À la recherche de nouveaux débouchés
« Tout l’effort de recherche chez FPInnovations vise à sortir l’industrie de l’économie du “deux par quatre” », lance Pierre Lapointe, président et chef de la direction de FPInnovations, qui dispose d’un budget annuel de 75 millions de dollars et d’un bassin de 500 chercheurs planchant uniquement sur les avancées dans les technologies du bois.
L’entreprise est une des pièces maîtresses d’un vaste réseau de centres de recherche consacrés au bois. S’y ajoutent sept centres collégiaux de transfert technologique (CCTT) destinés aux recherches sur le bois et une demi-douzaine de groupes de recherche disséminés dans les universités, notamment à l’Université Laval et dans les antennes régionales de l’Université du Québec.
L’arbre, puits de carbone
Les possibilités pour ouvrir de nouveaux débouchés à l’industrie du bois sont finalement assez nombreuses. Ainsi, il serait possible d’en faire des adhésifs. « Pour ce faire, on extrait des phénols des tannins contenus dans l’écorce, notamment dans celle des épinettes, explique Alain Cloutier, professeur à l’Université Laval et directeur du Centre de recherche sur les matériaux renouvelables. C’est un gain majeur parce que, dans l’industrie du bois, l’écorce doit souvent être enfouie ou brûlée. »
Un autre développement vise à tirer une matière isolante de la fibre des résineux. « Ça ressemble à de la laine minérale, mais c’est à base de fibre de bois », note le chercheur. Le nouveau produit affiche un facteur d’isolation équivalent à celui de la laine minérale. Toutefois, il présente au départ une vulnérabilité à l’humidité et à la condensation, faiblesse qu’on peut contrer en faisant subir au bois un traitement à la chaleur pour qu’il absorbe moins l’eau. « On n’y est pas tout à fait encore, mais on n’est pas loin de la commercialisation », affirme M. Cloutier.

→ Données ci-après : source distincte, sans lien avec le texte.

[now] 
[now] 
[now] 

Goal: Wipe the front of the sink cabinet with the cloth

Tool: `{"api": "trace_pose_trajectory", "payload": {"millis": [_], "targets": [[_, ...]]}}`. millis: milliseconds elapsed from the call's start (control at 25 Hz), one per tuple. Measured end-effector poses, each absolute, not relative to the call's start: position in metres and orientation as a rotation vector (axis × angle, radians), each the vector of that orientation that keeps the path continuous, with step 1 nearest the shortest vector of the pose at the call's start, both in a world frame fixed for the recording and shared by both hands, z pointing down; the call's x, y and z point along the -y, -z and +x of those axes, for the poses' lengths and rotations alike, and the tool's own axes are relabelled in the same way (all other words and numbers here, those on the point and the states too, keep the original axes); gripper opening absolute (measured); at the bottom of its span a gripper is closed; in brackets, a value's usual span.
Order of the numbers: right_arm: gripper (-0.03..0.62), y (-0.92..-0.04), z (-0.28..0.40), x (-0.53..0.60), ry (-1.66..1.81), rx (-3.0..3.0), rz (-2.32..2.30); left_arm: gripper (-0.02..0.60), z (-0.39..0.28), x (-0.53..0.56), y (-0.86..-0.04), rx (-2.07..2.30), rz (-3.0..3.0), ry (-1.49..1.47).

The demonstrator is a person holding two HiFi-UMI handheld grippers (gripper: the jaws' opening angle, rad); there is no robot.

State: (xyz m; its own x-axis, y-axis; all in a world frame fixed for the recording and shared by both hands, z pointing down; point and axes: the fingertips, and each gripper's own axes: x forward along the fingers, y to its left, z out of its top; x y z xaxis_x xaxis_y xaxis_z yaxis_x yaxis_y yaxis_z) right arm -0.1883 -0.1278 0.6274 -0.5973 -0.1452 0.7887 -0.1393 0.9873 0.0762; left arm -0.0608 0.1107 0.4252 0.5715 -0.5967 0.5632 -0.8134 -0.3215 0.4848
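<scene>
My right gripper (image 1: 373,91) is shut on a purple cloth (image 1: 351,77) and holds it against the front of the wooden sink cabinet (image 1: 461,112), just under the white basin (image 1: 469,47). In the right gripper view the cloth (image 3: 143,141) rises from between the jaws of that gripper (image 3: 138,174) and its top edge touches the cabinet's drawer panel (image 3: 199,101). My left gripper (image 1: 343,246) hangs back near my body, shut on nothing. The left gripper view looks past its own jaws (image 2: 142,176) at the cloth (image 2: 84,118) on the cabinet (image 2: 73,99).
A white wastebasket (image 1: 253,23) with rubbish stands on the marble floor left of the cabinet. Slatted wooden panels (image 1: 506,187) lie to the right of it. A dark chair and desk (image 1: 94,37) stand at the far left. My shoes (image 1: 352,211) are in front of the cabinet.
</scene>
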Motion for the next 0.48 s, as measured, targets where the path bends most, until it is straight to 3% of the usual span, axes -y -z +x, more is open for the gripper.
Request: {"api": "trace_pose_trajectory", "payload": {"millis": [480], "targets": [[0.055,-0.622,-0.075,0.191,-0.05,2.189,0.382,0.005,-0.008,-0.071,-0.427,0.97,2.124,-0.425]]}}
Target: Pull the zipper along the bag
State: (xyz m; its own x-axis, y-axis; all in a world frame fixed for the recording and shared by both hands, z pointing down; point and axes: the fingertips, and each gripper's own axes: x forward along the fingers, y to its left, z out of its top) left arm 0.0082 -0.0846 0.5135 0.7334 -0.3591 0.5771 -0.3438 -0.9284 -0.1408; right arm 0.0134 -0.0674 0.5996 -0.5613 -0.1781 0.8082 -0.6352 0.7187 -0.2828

Une voie particulièrement prometteuse consiste à perfectionner les bois plastiques, des mélanges de plastique et de fibre de bois qui s’apparentent aux composites de carbone. « On peut mouler un tel matériau, fait ressortir Alain Cloutier, notamment pour en faire des panneaux de porte d’automobile ou des pare-chocs. »
Chez FPInnovations, une grande partie des avancées touchent la traditionnelle pâte à papier, mais utilisée à d’autres fins. Rappelons que l’organisme est issu de l’ancien Paprican, centre de recherche détenu par l’ensemble des grandes entreprises de pâtes et papiers.
On se trouve ici au coeur même de l’industrie du bois du Québec, qui a été dominée de tout temps par les papetières et dont l’avenir est en détresse à cause du déclin du papier. « On a perdu la moitié des papetières au cours des 15 dernières années, et l’emploi a baissé énormément depuis la crise de 2008 : on n’a plus que 60 000 travailleurs », rappelle Patrick Dallain, directeur général du SEREX, CCTT consacré à la transformation des produits forestiers.
« C’est la filière de l’avenir, dit Pierre Lapointe : utiliser certaines caractéristiques des pâtes de bois pour en tirer d’autres produits que le papier. » Une de ces caractéristiques tient à la fibre même du bois, qu’on oriente vers une toute nouvelle application, le textile, comme on le fait déjà avec les fibres du bambou. La cellulose, autre composante de la pâte, peut quant à elle être utilisée pour nombre d’applications inédites, notamment dans le secteur des caoutchoucs synthétiques, une initiative d’une des usines de Résolu, à Thunder Bay.